There are large gaps among the states when it comes to homicide, with rates ranging all the way from about two to twelve per 100,000 in 2013, the most recent year of data available from the CDC. These disparities show that it’s not just guns that cause the United States to have, on average, a higher rate of homicide than other developed countries do. Not only is there no correlation between gun ownership and overall homicide within a state, but there is a strong correlation between gun homicide and non-gun homicide–suggesting that they spring from similar causes, and that some states are simply more violent than others. A closer look at demographic and geographic patterns provides some clues as to why this is.

The first major factor is race. Blacks lacked the government’s protection from violence through most of American history and even today have higher rates of homicide than other racial groups do. Despite being 13 percent of the general population and owning guns at just half the rate of whites, blacks commit about half of murders, overwhelmingly against other blacks. Drawing on recent CDC data, the website FiveThirtyEight has reported that while blacks suffer homicide at a rate of 19.4 per 100,000, the rate for non-Hispanic whites is just 2.5–“not so much of an outlier” in the international context, FiveThirtyEight notes. To the extent that the legacy of slavery and Jim Crow affects homicide rates among black Americans, it prevents meaningful comparisons with countries that lack a comparably lamentable racial history.

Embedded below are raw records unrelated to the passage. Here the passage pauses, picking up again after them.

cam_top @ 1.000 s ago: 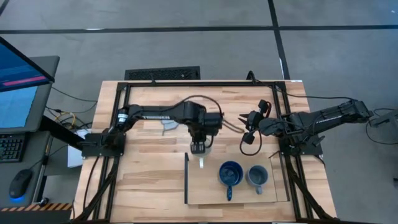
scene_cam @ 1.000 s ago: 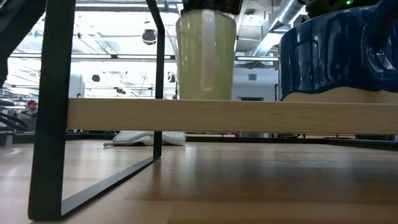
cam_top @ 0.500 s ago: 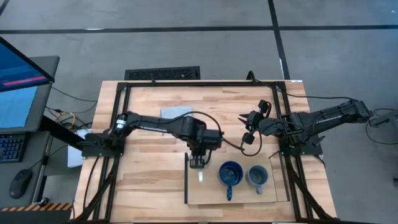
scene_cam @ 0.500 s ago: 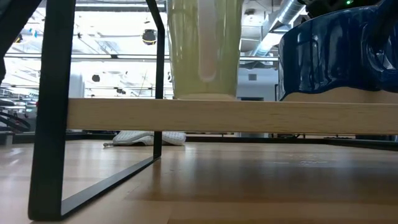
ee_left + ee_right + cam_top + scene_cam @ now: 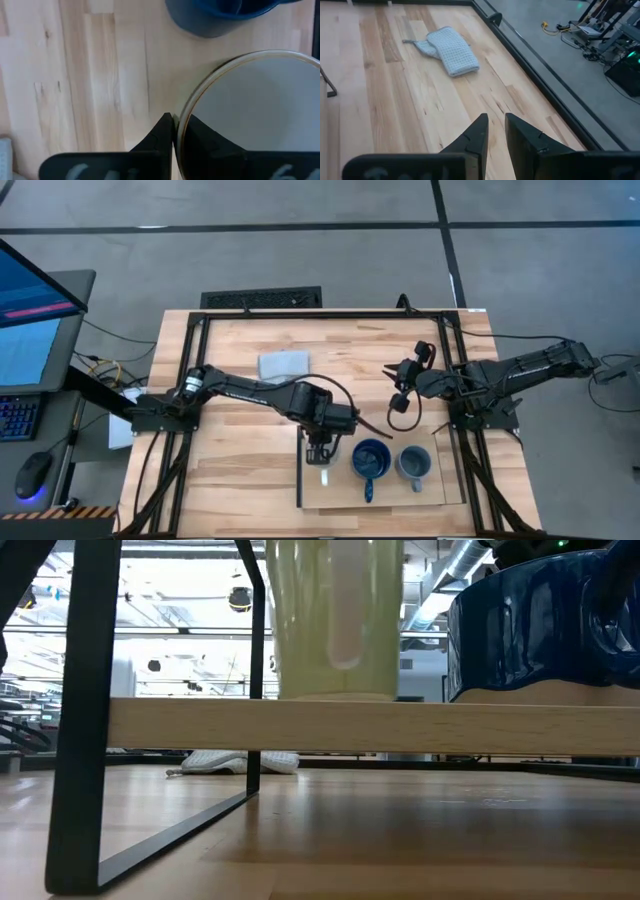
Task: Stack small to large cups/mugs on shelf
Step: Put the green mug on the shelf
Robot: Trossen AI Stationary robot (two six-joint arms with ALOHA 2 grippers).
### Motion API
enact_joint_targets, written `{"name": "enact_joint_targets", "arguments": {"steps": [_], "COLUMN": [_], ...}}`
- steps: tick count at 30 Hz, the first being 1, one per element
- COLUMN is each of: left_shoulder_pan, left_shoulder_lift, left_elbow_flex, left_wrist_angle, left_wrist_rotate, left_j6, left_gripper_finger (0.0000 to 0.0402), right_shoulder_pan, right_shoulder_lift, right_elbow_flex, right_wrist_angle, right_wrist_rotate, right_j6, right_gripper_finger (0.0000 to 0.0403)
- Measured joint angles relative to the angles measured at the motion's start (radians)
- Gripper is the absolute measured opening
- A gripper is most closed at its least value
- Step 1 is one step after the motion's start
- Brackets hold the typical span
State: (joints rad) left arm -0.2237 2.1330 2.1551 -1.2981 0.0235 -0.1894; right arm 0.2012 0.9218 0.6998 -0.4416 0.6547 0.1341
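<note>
Cloth: folded grey waffle-weave cloth lying flat on the slatted butcher-block tabletop, well apart from the mugs.
Shelf: pale, smooth plywood board with a thin dark upright strip along its left side; from table height it shows as a raised plank on a thin black metal leg.
Left gripper: left gripper reaches over the shelf's left part, its dark fingers pinched on the rim of the white mug, one outside the wall, one inside.
White mug: white mug, cream glazed, round-mouthed, straight-sided; its base meets the board, just left of the navy mug.
Navy mug: glossy dark navy mug on the shelf, handle toward the near edge.
Grey-blue mug: small grey-blue mug beside it on the right.
Right gripper: right gripper hovers over bare tabletop, fingers nearly together, holding nothing.
</note>
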Motion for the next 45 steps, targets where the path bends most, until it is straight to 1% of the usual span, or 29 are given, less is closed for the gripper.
{"name": "enact_joint_targets", "arguments": {"steps": [6,17,26,45], "left_shoulder_pan": [-0.022,-0.034,-0.032,-0.032], "left_shoulder_lift": [0.001,0.056,0.058,0.06], "left_elbow_flex": [0.0,0.003,0.003,0.009], "left_wrist_angle": [0.013,0.007,0.018,0.031], "left_wrist_rotate": [0.006,0.042,0.054,0.058], "left_j6": [-0.015,-0.015,-0.006,-0.007], "left_gripper_finger": [0.001,0.001,0.0039,0.0045], "right_shoulder_pan": [0.0,0.0,0.0,0.0], "right_shoulder_lift": [0.0,0.0,0.0,0.0], "right_elbow_flex": [0.0,0.0,0.0,0.0], "right_wrist_angle": [0.0,-0.022,-0.049,-0.05], "right_wrist_rotate": [-0.003,-0.004,-0.004,-0.004], "right_j6": [0.0,0.01,0.024,0.024], "right_gripper_finger": [0.0086,0.0086,0.0086,0.0086]}}
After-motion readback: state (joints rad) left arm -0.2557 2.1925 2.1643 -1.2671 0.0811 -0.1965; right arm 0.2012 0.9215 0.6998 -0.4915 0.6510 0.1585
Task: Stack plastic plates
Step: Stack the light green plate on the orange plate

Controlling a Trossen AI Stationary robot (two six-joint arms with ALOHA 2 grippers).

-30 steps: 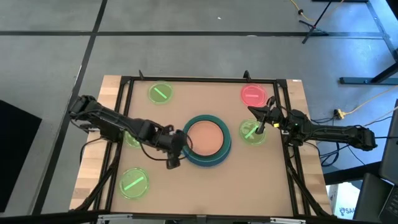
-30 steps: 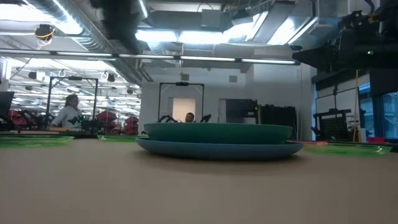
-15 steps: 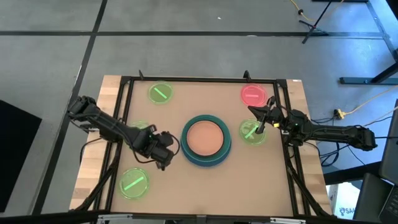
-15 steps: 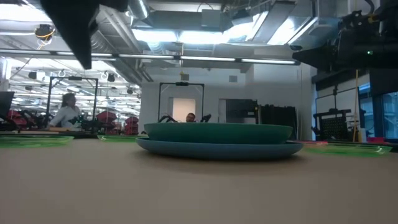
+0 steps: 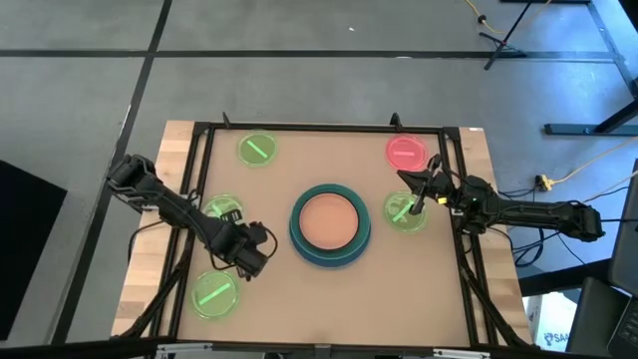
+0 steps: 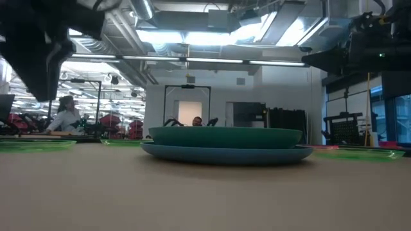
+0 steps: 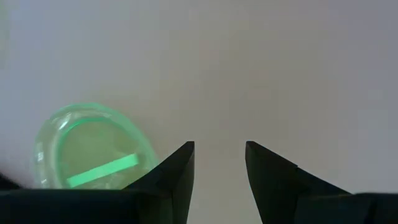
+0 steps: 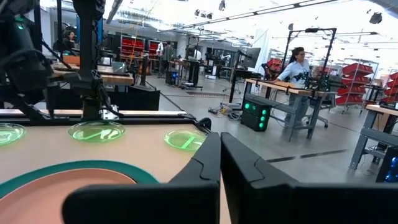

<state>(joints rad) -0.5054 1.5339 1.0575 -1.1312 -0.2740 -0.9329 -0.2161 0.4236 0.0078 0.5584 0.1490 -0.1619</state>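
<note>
A stack sits mid-table (image 5: 330, 225): a blue plate at the bottom, a teal one (image 6: 225, 136) on it, a peach one (image 5: 329, 220) on top. No black plate shows. Small green plates lie flat at far left (image 5: 258, 150), left (image 5: 221, 209), near left (image 5: 214, 292) and right (image 5: 404, 213); a pink-red one (image 5: 405, 152) lies far right. My left gripper (image 5: 247, 267) hangs open over bare table between the stack and the near-left green plate (image 7: 93, 152). My right gripper (image 5: 416, 204) is shut, above the right green plate.
A black frame (image 5: 319, 129) borders the tan table top. Bare table lies near the stack and along the near edge. Beyond the table there are workbenches and people (image 8: 297, 62).
My left gripper has drawn away from the stack's left rim, toward the table's near-left, and now hangs close to the near-left green plate. The stack and the other plates have stayed where they were.
</note>
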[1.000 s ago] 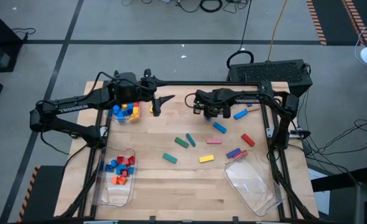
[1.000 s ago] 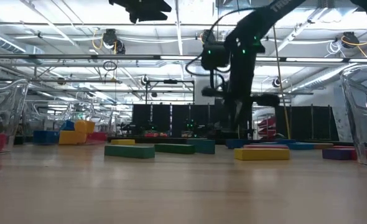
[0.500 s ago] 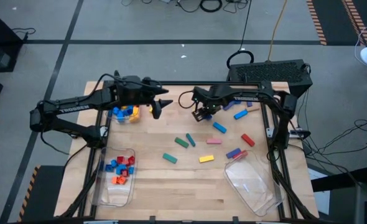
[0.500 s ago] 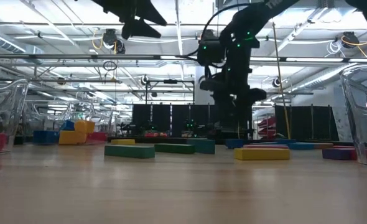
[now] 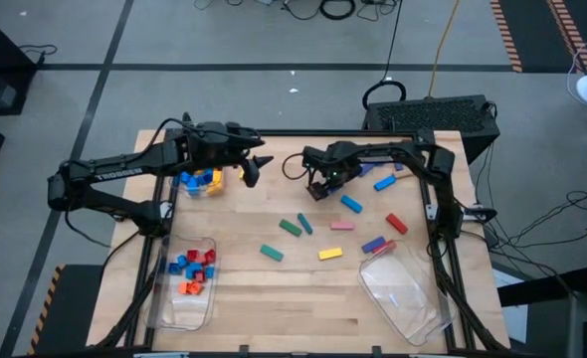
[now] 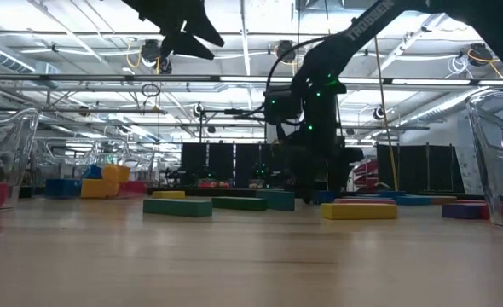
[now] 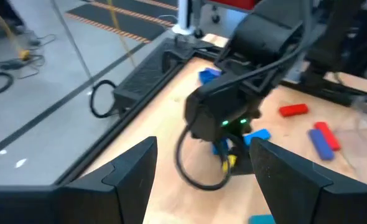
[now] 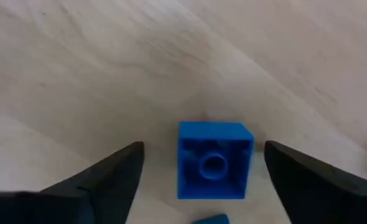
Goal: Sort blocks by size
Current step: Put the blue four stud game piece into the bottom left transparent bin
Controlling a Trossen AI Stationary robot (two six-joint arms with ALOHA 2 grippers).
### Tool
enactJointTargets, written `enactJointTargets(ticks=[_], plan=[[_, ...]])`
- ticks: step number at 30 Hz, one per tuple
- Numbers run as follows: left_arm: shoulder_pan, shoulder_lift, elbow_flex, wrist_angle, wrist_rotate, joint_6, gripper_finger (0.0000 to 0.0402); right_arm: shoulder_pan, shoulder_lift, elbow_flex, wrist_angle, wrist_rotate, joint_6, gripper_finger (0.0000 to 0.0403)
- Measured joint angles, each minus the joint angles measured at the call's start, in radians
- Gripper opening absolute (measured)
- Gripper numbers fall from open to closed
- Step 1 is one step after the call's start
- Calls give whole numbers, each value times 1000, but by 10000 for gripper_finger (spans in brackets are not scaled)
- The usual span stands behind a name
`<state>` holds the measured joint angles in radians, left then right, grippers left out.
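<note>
The wooden worktop [image 5: 303,288] carries two clear bins: one [image 5: 186,283] at the left front holding red, blue and orange small blocks, the other [image 5: 403,293] lying at the right front. Eight loose bars lie right of centre, among them two green [image 5: 291,228], one yellow [image 5: 330,255], one pink [image 5: 342,226]. The left hand [image 5: 254,167] hovers open beside a far-left block pile [image 5: 202,180]. Only the right wrist view shows a small blue cube [image 8: 214,160] lying between the open right hand [image 5: 320,186].
</note>
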<state>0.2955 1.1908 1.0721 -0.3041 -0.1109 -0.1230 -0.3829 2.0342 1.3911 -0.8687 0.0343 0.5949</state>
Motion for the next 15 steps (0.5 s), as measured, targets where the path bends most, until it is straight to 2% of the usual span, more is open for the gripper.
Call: enactJointTargets(ticks=[5, 11, 15], plan=[[0, 0, 0, -40, -24, 0, 258, -5, 6, 3, 2, -14, -2, 250], [0, 0, 0, -105, -61, -3, 258, -9, -20, -1, -29, -18, -14, 117], [0, 16, 0, -73, -69, 22, 258, -9, -79, -1, 14, -103, -58, 110]])
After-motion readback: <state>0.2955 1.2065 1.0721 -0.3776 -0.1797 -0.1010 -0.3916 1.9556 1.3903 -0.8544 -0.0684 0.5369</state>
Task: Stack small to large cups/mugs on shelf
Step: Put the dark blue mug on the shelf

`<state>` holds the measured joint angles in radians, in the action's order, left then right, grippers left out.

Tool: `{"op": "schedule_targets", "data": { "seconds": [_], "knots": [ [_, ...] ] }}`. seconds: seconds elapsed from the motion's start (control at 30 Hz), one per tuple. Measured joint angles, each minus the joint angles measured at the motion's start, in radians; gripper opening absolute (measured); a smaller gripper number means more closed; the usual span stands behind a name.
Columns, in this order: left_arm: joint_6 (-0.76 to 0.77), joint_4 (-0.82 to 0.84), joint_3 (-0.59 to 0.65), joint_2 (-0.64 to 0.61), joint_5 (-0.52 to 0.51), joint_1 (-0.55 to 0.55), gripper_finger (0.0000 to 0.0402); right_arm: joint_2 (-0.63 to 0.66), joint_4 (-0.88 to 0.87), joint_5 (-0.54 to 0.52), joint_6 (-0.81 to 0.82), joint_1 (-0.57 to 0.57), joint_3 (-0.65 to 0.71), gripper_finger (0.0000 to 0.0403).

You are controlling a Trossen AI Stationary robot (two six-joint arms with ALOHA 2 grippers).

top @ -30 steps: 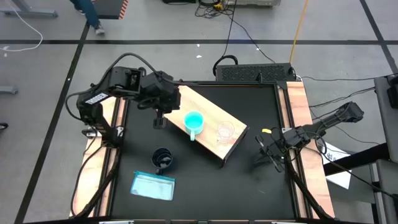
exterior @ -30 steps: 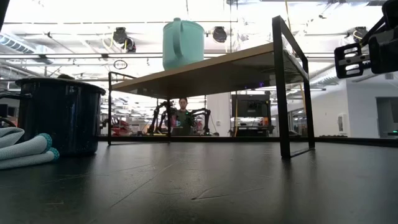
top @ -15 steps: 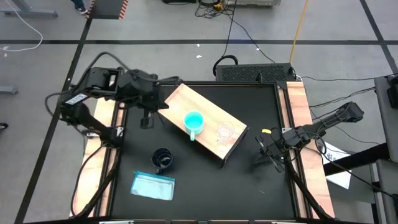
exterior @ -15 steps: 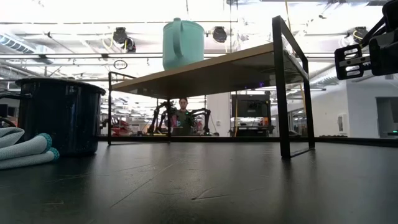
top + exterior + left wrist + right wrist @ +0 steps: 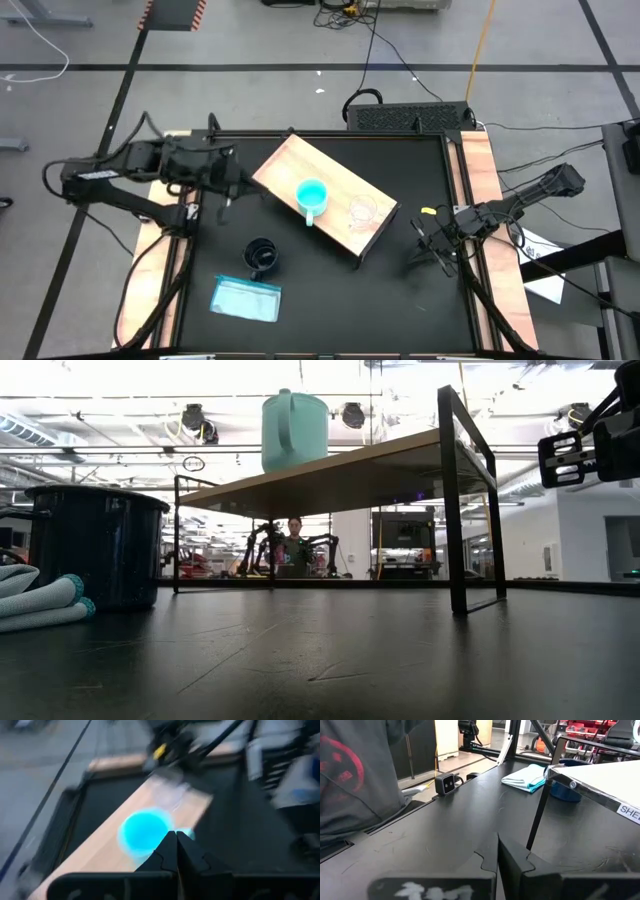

Race is not the end of the story, though, because a rate of 2.5 per 100,000 would still put America solidly above most of Western Europe, where rates tend to be around one per 100,000. Further differences become apparent when, in addition to focusing on the death rates of non-Hispanic whites, we break the CDC data down by state, combining the years 2009 through 2013 to make the rates more reliable at this more local level.

Whites in 14 states face a roughly European level of violence, with an annual homicide risk of no more than 1.5 per 100,000. Confusingly, these states don’t appear to have much in common culturally. They include liberal states known for gang violence in poor minority areas (New York, New Jersey), mostly rural red states teeming with firearms (Idaho, North Dakota), Upper Midwest states with strong hunting cultures but also large urban areas (Wisconsin, Minnesota), and gun-loving states either purple (New Hampshire) or solidly blue (Vermont).

But there is, in fact, a common thread: They are all in the northern United States. Cognitive psychologist Steven Pinker, documenting this pattern in The Better Angels of Our Nature, ascribes differences in state violence to a North–South divide reflecting “historical routes of migration.” He notes that “the Chesapeake colonies of Maryland and Virginia started out more violent than New England.” As Pinker and countless others have discussed, inhabitants of the North were relatively quick to establish the rule of law and allow the government a monopoly on violence, while the South developed a “culture of honor” in which individuals took personal slights seriously and handled their disputes themselves, sometimes resorting to violence.

This difference suggests that there will be higher homicide rates in the South, regardless of the prevalence of guns. In fact, whites in the most violent states–mainly in the South and Southwest, where gun ownership is high–have non-gun-assault death rates around 1.5 to 2 per 100,000, enough to put them above the total rates of the least violent foreign nations and of white Americans in peaceful northern states. Similarly, to return to the previous topic, blacks nationwide have a rate of non-gun-assault death above 3.5 per 100,000.